## YOUR OBJECTIVE
Give back the listing underneath, unchanged and complete.

## DATA BLOCK
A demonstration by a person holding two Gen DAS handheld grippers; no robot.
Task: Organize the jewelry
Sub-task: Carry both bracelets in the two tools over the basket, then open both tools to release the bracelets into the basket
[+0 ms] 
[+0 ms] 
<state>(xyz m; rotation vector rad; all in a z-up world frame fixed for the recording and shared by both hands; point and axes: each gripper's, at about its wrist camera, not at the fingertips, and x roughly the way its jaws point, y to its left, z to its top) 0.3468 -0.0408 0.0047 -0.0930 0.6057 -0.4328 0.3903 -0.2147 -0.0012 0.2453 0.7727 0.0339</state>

## SOLUTION TO THIS PROBLEM
A demonstration by a person holding two Gen DAS handheld grippers; no robot.
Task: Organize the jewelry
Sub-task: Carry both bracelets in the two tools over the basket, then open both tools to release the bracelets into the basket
[+0 ms] 
[+0 ms] 
<state>(xyz m; rotation vector rad; all in a z-up world frame fixed for the recording and shared by both hands; point and axes: each gripper's, at about its wrist camera, not at the fingertips, and x roughly the way its jaws point, y to its left, z to its top) 0.3468 -0.0408 0.0047 -0.0930 0.6057 -0.4328 0.3903 -0.2147 -0.0012 0.2453 0.7727 0.0339</state>

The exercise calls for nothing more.